These are the headlines we are tracking for you in this episode of On the News Line:
Controversial Kurdistan referendum
Iraq’s semi-autonomous Kurdistan region finally held a referendum on secession from Iraq on Monday. Voting was held in Kurdistan’s three provinces as well as a number of disputed areas including the oil rich city of Kirkuk. The result of the vote is expected in the coming days. Kurdish leaders say an expected “yes” vote would give them a mandate to enter separation negotiations with Baghdad. The Kurdish president Massoud Barzani remains in office four years after his term expired. The regional government is struggling hard to make ends meet and Barzani is accused of failing to properly distribute wealth from oil revenues.
Civilian casualties from US airstrikes
Human Rights Watch in what could be a scathing report against the United States has accused Washington of lax intelligence relating to its deadly airstrikes in Syria.
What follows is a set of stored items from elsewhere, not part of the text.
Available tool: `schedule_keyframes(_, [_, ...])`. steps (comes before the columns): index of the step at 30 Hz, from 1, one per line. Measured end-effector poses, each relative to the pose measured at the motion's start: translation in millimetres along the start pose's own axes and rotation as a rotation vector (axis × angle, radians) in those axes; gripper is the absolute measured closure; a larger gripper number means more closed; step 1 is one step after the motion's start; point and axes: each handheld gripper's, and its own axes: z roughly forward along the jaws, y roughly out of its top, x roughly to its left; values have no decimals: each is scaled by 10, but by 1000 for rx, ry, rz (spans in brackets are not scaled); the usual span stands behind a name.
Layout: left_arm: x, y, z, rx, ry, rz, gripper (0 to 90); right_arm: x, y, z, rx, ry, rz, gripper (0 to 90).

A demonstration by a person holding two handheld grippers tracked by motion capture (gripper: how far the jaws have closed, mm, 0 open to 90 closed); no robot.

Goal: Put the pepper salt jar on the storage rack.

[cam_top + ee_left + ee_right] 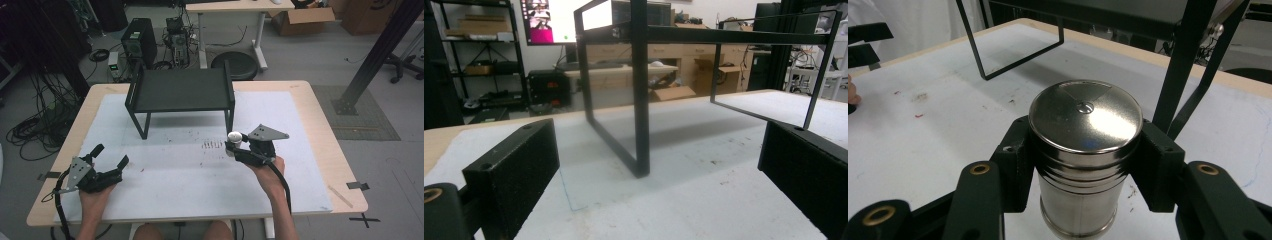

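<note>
The right tool (1083,165) squeezes a shiny metal can (1084,150) tight between its jaws, just in front of the black rack (180,90) (maybe going there next), while the left tool (107,159) sits wide open holding nothing, low over the white surface (190,175).

Nothing here can actually be read. The monitor (555,21) behind the table in the left gripper view is lit up pink and white, but whatever's on it is way too blurry to make out. The steel canister (1084,150) in the right gripper view has a plain shiny lid, with no label or brand. The cardboard boxes (301,19) on the floor show no legible print.
</note>
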Motion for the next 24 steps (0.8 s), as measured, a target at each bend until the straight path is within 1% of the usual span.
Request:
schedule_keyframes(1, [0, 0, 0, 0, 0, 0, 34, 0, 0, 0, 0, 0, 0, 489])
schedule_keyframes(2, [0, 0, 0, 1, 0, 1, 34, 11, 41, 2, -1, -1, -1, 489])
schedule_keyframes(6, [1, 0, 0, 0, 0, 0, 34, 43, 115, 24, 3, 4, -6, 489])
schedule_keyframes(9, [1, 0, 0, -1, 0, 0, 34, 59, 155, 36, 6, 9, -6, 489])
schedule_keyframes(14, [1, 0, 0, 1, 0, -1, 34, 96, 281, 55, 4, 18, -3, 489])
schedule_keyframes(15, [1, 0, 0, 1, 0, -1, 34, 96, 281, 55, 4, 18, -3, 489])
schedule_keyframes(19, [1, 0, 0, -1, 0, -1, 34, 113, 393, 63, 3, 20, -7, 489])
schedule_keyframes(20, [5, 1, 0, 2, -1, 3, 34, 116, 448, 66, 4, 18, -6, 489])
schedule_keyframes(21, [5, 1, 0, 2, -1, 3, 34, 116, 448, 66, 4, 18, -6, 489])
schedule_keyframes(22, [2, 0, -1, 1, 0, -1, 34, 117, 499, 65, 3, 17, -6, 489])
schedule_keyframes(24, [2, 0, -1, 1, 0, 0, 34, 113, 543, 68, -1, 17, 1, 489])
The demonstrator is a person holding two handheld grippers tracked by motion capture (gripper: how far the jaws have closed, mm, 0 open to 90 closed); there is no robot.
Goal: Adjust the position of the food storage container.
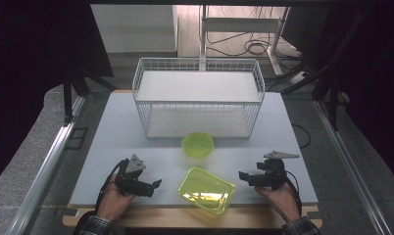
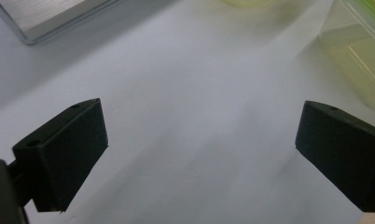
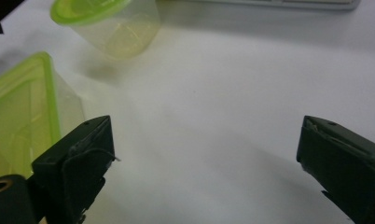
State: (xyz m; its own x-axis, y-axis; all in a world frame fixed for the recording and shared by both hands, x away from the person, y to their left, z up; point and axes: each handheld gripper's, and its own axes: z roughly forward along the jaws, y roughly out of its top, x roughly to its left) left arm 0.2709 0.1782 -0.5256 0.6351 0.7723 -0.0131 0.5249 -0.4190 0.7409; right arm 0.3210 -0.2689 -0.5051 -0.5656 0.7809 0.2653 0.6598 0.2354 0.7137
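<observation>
High view looks forward-down on whole table (image 1: 283, 122); both gripper views sit close, low, sharing the rectangular green container (image 1: 206, 190) (image 3: 17, 116).

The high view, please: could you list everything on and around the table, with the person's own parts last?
Round container: one, translucent yellow-green, mid-table in front of the rack.
Rectangular container: one, translucent yellow-green, near edge, between the grippers.
Wire rack: one, white, two shelves, far half of the table.
Table: one, white top.
Cables: several, dark, on the floor beyond.
Left gripper: one, black, jaws open, holding nothing, left of the rectangular container.
Right gripper: one, black, jaws open, holding nothing, right of it.
Hands: two, plaid cuffs.
</observation>
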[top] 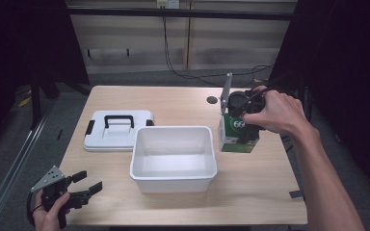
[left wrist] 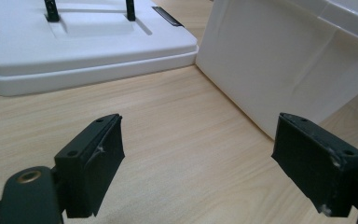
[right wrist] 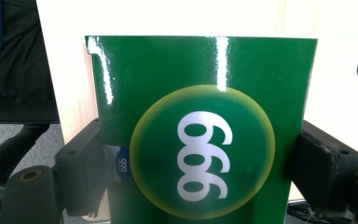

Its report says US-led strikes near the Daesh bastion of Raqa back in March killed at least 84 civilians, including dozens of children. The Human Rights Watch says its investigations showed that the US military had not taken proper care of what is described as the pattern-of-life analysis of the targeted areas, like a school and a marketplace that came under fire in broad daylight. These were only two instances of thousands of similar strikes that the US launched on Syria since the bombs began falling in 2014. And concerns are already rising over some view as the tragic scale of civilian casualties as a result of the American military involvement in Syria that appears to have intensified recently.